No livro podemos extrair várias histórias como a de Olympia Amélia Branquinho, que após tentar todos os tratamentos existentes na época para curar o filho esquizofrênico, e como nenhum deles surtiu efeito, e para evitar o tratamento desumano dos manicômios, construiu um cômodo exclusivo na casa para o filho. Dona Olympia tinha um coração generoso que acolheu um número imenso de afilhados.

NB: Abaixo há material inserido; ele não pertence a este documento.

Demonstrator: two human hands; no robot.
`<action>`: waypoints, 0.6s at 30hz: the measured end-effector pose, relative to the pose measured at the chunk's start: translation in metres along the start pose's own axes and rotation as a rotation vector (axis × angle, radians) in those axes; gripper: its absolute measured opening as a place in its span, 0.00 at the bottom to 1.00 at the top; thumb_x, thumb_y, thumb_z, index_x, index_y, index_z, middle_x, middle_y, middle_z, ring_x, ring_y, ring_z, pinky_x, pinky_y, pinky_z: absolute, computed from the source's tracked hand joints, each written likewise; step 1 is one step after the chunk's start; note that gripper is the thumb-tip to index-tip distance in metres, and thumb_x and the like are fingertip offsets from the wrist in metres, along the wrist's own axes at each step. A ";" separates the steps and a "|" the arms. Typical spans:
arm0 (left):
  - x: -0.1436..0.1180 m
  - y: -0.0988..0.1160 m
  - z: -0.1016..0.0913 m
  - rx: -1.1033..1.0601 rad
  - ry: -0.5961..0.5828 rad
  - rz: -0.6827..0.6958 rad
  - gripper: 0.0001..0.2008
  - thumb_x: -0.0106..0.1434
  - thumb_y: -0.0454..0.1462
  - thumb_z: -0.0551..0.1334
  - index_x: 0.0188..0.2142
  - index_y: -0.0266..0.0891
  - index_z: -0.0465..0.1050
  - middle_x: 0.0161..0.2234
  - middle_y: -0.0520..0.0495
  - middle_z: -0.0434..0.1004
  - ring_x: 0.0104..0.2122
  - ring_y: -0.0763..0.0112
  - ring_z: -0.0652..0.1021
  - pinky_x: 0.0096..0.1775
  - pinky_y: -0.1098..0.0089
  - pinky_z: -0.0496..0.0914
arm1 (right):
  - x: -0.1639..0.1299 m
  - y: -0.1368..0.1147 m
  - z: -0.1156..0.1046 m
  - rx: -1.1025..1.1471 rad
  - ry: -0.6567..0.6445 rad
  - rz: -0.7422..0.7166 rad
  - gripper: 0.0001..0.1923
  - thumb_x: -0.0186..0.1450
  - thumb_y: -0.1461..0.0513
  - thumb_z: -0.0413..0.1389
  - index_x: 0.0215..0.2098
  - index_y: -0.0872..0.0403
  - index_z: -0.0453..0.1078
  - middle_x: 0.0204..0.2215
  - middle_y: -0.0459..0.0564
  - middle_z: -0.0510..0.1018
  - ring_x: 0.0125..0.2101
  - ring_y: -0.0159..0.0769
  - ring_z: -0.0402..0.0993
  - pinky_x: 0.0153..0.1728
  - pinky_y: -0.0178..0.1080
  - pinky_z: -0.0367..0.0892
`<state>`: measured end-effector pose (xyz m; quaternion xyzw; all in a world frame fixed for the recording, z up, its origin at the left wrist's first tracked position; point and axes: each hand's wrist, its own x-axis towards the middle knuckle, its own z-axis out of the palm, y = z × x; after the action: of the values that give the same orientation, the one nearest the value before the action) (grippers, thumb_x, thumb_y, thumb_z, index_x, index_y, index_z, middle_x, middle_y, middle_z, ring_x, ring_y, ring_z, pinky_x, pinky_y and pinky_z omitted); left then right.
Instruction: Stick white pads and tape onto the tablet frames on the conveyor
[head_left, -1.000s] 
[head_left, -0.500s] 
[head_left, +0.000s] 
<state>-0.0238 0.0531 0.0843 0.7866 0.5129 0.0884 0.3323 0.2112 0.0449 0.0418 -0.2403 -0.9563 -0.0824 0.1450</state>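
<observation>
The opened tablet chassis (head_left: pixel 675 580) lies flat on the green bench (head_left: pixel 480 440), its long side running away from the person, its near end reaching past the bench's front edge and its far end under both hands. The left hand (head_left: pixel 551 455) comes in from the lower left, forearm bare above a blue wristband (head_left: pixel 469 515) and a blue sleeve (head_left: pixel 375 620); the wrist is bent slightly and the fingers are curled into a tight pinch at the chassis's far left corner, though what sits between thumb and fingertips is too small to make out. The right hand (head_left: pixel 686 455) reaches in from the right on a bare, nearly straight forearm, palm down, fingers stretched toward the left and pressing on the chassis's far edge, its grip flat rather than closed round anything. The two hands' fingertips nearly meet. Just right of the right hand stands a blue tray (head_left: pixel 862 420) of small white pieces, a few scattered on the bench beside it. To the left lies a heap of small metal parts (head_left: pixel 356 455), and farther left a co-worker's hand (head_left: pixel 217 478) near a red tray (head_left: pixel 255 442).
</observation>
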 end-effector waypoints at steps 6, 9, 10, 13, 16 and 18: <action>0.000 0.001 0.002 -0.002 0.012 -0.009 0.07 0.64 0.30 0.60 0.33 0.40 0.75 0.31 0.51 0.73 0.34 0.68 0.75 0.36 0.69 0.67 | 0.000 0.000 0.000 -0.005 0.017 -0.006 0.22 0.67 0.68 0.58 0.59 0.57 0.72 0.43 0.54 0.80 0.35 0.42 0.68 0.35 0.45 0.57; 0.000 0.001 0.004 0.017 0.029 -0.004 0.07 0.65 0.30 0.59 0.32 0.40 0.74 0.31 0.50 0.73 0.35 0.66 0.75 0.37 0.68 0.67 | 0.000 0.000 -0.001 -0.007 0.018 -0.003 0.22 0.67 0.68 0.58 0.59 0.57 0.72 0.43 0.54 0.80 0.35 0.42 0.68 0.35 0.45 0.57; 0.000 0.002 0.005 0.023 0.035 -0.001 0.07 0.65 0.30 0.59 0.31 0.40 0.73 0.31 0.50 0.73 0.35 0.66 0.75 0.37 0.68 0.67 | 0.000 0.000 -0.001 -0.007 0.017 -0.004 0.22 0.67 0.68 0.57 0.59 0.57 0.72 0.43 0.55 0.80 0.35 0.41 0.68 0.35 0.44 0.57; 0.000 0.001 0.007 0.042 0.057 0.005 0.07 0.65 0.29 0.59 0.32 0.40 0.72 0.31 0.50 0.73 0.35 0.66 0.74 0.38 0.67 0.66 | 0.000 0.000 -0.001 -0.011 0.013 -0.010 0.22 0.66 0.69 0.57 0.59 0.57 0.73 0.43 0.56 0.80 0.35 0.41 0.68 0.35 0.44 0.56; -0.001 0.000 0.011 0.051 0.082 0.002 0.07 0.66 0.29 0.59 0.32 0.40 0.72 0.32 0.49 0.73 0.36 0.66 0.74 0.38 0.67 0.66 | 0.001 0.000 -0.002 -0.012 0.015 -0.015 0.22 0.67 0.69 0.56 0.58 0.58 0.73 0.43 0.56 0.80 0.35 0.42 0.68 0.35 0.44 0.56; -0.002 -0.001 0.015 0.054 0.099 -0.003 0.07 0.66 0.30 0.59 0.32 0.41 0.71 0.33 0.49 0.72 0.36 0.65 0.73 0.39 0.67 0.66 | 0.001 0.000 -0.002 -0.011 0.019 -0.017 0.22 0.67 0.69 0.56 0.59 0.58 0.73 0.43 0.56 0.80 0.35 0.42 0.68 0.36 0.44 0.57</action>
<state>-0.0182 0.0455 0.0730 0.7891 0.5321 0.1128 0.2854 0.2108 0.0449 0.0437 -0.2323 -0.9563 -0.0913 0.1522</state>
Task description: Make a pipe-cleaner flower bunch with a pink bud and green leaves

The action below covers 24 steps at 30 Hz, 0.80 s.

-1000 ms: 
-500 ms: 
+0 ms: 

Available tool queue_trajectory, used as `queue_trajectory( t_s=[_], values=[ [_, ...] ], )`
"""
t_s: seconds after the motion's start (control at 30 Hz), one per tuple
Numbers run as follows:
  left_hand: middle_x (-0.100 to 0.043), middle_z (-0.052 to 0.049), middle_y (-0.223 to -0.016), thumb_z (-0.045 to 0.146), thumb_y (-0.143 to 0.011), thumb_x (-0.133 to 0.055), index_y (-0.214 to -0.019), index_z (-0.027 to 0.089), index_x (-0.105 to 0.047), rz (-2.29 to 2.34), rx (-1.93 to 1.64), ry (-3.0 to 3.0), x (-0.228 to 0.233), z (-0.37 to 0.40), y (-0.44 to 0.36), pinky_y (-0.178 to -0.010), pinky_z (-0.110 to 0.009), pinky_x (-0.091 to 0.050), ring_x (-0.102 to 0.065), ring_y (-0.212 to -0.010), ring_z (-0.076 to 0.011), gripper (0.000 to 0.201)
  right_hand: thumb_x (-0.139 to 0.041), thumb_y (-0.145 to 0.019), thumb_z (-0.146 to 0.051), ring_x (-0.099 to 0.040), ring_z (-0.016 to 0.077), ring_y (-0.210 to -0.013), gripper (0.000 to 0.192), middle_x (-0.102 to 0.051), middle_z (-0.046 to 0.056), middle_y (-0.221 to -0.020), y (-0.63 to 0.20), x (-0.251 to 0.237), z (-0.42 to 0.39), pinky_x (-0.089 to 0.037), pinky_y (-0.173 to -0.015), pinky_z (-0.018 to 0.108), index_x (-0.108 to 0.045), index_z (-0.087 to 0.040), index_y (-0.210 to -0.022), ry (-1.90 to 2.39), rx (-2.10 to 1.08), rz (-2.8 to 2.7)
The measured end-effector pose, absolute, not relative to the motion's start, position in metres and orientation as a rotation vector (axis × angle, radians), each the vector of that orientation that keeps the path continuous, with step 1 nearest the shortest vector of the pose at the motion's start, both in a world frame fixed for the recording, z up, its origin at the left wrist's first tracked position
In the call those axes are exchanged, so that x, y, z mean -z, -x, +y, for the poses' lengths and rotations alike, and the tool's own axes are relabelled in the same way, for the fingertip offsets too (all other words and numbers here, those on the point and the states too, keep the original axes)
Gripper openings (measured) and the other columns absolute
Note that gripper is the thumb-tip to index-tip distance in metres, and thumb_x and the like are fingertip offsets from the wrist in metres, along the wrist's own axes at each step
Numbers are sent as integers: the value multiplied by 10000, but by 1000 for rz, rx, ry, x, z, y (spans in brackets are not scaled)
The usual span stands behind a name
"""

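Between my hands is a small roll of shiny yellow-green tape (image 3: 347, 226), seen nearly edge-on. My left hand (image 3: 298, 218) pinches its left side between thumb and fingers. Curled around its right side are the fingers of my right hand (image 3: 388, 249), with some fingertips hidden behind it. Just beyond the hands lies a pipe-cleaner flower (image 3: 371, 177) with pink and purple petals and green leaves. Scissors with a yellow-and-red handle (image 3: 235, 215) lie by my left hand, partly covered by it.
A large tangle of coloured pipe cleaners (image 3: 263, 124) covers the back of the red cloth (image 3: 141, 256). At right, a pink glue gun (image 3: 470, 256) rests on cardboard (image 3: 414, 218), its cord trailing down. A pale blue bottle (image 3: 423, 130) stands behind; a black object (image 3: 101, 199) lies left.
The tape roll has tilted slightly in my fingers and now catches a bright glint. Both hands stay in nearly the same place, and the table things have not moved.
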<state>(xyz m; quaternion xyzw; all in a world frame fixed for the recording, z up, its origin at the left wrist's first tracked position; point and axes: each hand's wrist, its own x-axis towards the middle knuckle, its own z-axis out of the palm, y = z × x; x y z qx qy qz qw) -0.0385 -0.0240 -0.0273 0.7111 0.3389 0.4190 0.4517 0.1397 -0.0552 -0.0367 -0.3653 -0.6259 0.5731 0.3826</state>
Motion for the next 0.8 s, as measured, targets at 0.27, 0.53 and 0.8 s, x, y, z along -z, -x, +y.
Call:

Luiz Alberto também revela que os Severo Costa são ascendentes da atriz Marieta Severo, cuja avó tinha o nome de Marieta de Carvalho Costa. É dos Severo Costa que consta uma caçada à fauna da época na região. Aliando-se a alguns membros da família Junqueira, parte uma comitiva a cavalo com os seus cães obedecendo ao comando de uma corneta de chifre de boi rumo à região de Poços de Caldas. No caminho caçam o que aparece na frente: onças, veados, lobos, capivaras e jacarés. Registra-se o cerco a uma onça pintada que encurralada fugiu para o alto de um jatobá. Os caçadores tiraram na sorte, quem daria o tiro de misericórdia. E um estreante, o capitão Antônio Martiniano, com um único tiro abateu o animal.
Alguns inventários são reproduzidos no livro quase na íntegra e através deles podemos ver os costumes e hábitos da sociedade. Vemos a descrição de uma grande variedade de objetos como cordões de ouro, rosários, talheres, tachos de cobre, bacias, espumadeira, alambique, caixão de guardar fubá, rodas de fiar, urinóis, roças de milho, e uma casa em Águas Virtuosas da Campanha (atual Lambari). Nestes inventários também estavam descritos os bens humanos como os escravos: - Francisco congo fujão de idade 46 anos, Francisca parda com uma cria de quatro dias e de idade 30 anos. Era comum o termo “cria”, assim como se diz para filhotes de animais.
Mergulhando no livro do Luiz Alberto, podemos ver estes personagens que viveram a servidão, pagando com sangue, suor e lágrimas, sofrendo privações e ajudando a construir as riquezas de nossa região e país. Construíram grandes casas de fazenda, igrejas e fizeram as colheitas do café.
E ainda, através deste livro podemos resgatar esses personagens do anonimato como o escravo José que montava burro bravo e tocava viola. Um homem que serviu aos nossos antepassados, sem qualquer benefício que compensasse o sequestro de sua terra natal, a mãe África.